_Try it_: Images are not wanted; transcribe the rest of the listing exactly.

··· Collected data ···

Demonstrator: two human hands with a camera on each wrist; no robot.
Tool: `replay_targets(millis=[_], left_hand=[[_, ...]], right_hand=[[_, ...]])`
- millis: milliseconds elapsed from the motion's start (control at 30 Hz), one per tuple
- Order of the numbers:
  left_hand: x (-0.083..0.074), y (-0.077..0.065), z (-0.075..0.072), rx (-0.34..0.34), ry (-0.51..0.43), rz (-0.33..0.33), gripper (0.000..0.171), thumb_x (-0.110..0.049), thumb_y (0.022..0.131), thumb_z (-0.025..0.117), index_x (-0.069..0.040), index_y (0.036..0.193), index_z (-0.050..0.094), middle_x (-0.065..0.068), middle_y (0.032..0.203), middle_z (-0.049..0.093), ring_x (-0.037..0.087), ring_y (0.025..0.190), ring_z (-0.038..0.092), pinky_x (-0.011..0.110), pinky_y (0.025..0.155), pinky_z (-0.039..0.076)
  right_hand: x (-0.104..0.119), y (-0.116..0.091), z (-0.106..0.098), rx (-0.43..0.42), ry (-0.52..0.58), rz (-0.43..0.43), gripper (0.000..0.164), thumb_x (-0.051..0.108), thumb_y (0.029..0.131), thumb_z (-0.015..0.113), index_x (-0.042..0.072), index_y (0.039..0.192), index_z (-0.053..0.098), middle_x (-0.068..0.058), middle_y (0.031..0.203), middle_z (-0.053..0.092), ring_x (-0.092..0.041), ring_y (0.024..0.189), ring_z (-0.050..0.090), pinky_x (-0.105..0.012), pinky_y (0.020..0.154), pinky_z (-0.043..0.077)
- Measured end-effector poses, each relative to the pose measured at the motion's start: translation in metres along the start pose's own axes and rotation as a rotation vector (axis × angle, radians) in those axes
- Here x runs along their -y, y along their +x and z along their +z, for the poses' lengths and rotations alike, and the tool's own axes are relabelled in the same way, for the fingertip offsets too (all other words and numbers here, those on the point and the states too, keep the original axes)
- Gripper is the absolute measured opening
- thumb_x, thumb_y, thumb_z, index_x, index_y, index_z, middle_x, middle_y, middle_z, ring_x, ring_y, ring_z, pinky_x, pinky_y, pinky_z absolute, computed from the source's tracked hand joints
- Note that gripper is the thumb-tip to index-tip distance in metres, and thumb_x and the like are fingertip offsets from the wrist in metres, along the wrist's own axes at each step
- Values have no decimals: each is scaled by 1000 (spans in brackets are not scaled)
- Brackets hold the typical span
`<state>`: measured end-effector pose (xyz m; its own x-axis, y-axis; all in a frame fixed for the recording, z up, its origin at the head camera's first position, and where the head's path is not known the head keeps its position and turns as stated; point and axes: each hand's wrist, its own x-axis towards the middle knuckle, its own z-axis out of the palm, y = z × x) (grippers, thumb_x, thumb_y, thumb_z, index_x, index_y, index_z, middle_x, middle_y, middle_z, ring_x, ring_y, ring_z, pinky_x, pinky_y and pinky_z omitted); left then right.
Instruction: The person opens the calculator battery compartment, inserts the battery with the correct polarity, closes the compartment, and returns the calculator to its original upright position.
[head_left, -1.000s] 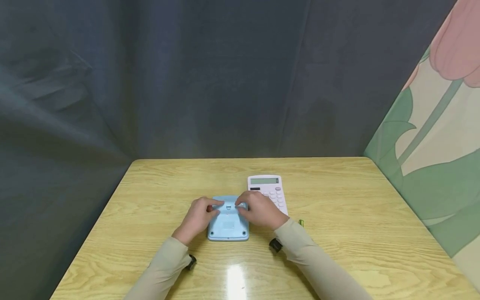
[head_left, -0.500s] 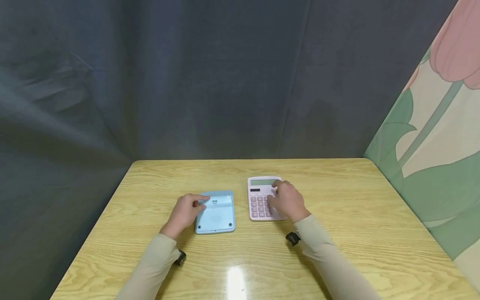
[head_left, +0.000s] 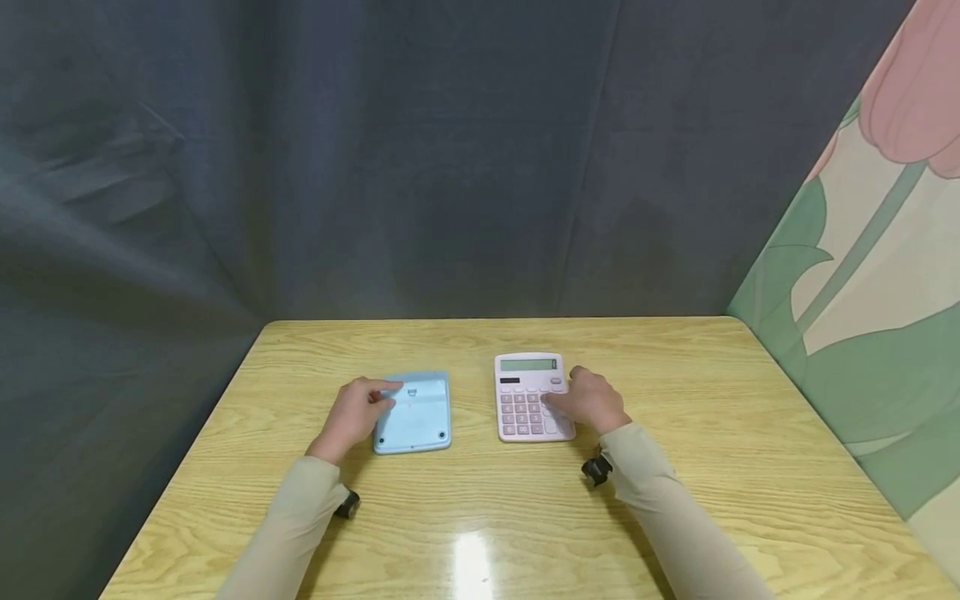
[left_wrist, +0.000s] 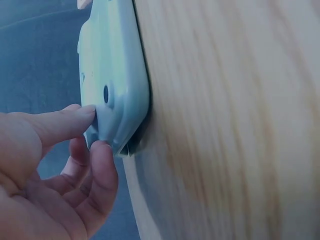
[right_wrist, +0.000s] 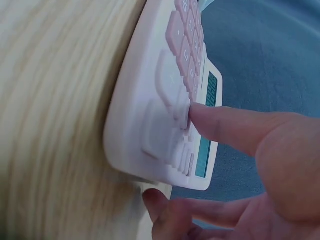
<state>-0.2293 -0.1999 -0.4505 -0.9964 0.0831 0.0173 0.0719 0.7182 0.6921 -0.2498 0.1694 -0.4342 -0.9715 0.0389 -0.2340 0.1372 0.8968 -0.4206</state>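
A light blue calculator [head_left: 412, 417] lies face down on the table, its back showing a small latch tab and two round feet at the near corners. My left hand [head_left: 352, 415] pinches its left edge; in the left wrist view the thumb [left_wrist: 80, 120] presses on the back while a fingertip meets the rim. To its right is a pink calculator [head_left: 522, 408], face up with a lit display. My right hand [head_left: 592, 402] straddles its right edge. The thumb [right_wrist: 220, 122] touches the keys, and the other fingers [right_wrist: 170, 212] lie loosely beside the edge, close over the wood.
Both calculators rest on a wood-grain table [head_left: 480, 492]. A dark curtain [head_left: 465, 167] hangs behind its far edge and along the left. On the right stands a wall panel [head_left: 862, 317] with a painted tulip.
My left hand has moved left and slightly away, taking the blue calculator along. My right hand has left it and reached the pink calculator. A green object by the right sleeve is out of sight.
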Motion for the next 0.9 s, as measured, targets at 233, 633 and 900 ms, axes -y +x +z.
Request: replay_targets(millis=[233,633,900], left_hand=[[-2,1,3,-77,43,9,31,-10,94,71,-5,124,71,19,107,55,27,92,55,36,73,52],[-53,-4,41,-50,463,-141,103,-68,79,71,4,147,43,29,126,37,42,110,40,49,77,50],[-65,-4,55,-41,457,-163,103,-55,80,75,2,154,31,39,138,28,53,124,34,67,93,43]], right_hand=[[1,-1,0,16,15,2,71,48,87,71,-6,131,55,-22,119,65,-29,95,62,-44,76,52],[7,-6,1,-48,-15,-33,66,43,87,73,-6,127,55,-21,112,66,-33,95,63,-48,73,53],[20,-12,5,-98,-76,-38,65,41,87,73,-5,130,54,-22,112,62,-33,96,62,-52,75,54]])
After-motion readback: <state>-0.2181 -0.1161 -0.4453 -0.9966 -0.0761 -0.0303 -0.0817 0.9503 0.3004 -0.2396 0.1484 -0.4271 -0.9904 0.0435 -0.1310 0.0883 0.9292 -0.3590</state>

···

_Completed task_:
Demonstrator: two human hands with a camera on each wrist; no robot.
Tool: `replay_targets(millis=[_], left_hand=[[_, ...]], right_hand=[[_, ...]])`
- millis: milliseconds elapsed from the motion's start (control at 30 Hz), one per tuple
- Order of the numbers:
  left_hand: x (-0.083..0.074), y (-0.077..0.065), z (-0.075..0.072), rx (-0.34..0.34), ry (-0.51..0.43), rz (-0.33..0.33), gripper (0.000..0.171), thumb_x (-0.110..0.049), thumb_y (0.022..0.131), thumb_z (-0.025..0.117), index_x (-0.069..0.040), index_y (0.036..0.193), index_z (-0.050..0.094), middle_x (-0.065..0.068), middle_y (0.032..0.203), middle_z (-0.049..0.093), ring_x (-0.037..0.087), ring_y (0.025..0.190), ring_z (-0.038..0.092), pinky_x (-0.011..0.110), pinky_y (0.025..0.155), pinky_z (-0.039..0.076)
  right_hand: x (-0.104..0.119), y (-0.116..0.091), z (-0.106..0.098), rx (-0.43..0.42), ry (-0.52..0.58), rz (-0.43..0.43), gripper (0.000..0.164), thumb_x (-0.051..0.108), thumb_y (0.029..0.131), thumb_z (-0.015..0.113), index_x (-0.042..0.072), index_y (0.039..0.192), index_z (-0.053..0.098), middle_x (-0.068..0.058), middle_y (0.031..0.203), middle_z (-0.053..0.092), ring_x (-0.092..0.041), ring_y (0.024..0.189), ring_z (-0.050..0.090), pinky_x (-0.105..0.012), pinky_y (0.020..0.154), pinky_z (-0.043..0.077)
- Measured end-effector poses, each relative to the pose measured at the motion's start: translation in metres along the start pose's own axes and rotation as a rotation vector (axis × angle, radians) in those axes
- Here x runs along their -y, y along their +x and z along their +z, for the poses' lengths and rotations alike, and the tool's own axes are relabelled in the same way, for the fingertip offsets too (all other words and numbers here, those on the point and the states too, keep the original axes)
- Gripper is the absolute measured opening
- thumb_x, thumb_y, thumb_z, index_x, index_y, index_z, middle_x, middle_y, middle_z, ring_x, ring_y, ring_z, pinky_x, pinky_y, pinky_z absolute, computed from the source's tracked hand joints
- Note that gripper is the thumb-tip to index-tip distance in metres, and thumb_x and the like are fingertip offsets from the wrist in metres, along the wrist's own axes at each step
- Values have no decimals: each is scaled by 1000 (spans in brackets are not scaled)
- Brackets hold the typical span
`<state>`: measured end-effector pose (xyz m; its own x-axis, y-axis; all in a frame fixed for the recording, z up, its origin at the head camera's first position, and where the head's path is not known the head keeps its position and turns as stated; point and axes: each hand's wrist, its own x-axis towards the middle knuckle, its own z-axis out of the palm, y = z × x) (grippers, thumb_x, thumb_y, thumb_z, index_x, index_y, index_z, middle_x, middle_y, middle_z, ring_x, ring_y, ring_z, pinky_x, pinky_y and pinky_z omitted); left then right.
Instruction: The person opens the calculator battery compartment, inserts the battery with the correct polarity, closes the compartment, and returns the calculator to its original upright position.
[head_left, -1.000s] 
[head_left, -0.500s] 
[head_left, +0.000s] 
[left_wrist, +0.000s] 
[right_wrist, +0.000s] 
<state>-0.2293 -0.1999 -0.4505 -0.9964 0.0831 0.0173 0.0719 0.7182 0.6921 -0.2498 0.1694 -0.4342 -0.9715 0.0389 -0.2340 0.1372 0.8968 -0.4206</state>
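A light blue calculator [head_left: 412, 417] lies face down on the table, its back showing a small latch tab and two round feet at the near corners. My left hand [head_left: 352, 415] pinches its left edge; in the left wrist view the thumb [left_wrist: 80, 120] presses on the back while a fingertip meets the rim. To its right is a pink calculator [head_left: 522, 408], face up with a lit display. My right hand [head_left: 592, 402] straddles its right edge. The thumb [right_wrist: 220, 122] touches the keys, and the other fingers [right_wrist: 170, 212] lie loosely beside the edge, close over the wood.
Both calculators rest on a wood-grain table [head_left: 480, 492]. A dark curtain [head_left: 465, 167] hangs behind its far edge and along the left. On the right stands a wall panel [head_left: 862, 317] with a painted tulip.
My left hand has moved left and slightly away, taking the blue calculator along. My right hand has left it and reached the pink calculator. A green object by the right sleeve is out of sight.
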Motion for the next 0.9 s, as measured, targets at 233, 633 and 900 ms, axes -y +x +z.
Request: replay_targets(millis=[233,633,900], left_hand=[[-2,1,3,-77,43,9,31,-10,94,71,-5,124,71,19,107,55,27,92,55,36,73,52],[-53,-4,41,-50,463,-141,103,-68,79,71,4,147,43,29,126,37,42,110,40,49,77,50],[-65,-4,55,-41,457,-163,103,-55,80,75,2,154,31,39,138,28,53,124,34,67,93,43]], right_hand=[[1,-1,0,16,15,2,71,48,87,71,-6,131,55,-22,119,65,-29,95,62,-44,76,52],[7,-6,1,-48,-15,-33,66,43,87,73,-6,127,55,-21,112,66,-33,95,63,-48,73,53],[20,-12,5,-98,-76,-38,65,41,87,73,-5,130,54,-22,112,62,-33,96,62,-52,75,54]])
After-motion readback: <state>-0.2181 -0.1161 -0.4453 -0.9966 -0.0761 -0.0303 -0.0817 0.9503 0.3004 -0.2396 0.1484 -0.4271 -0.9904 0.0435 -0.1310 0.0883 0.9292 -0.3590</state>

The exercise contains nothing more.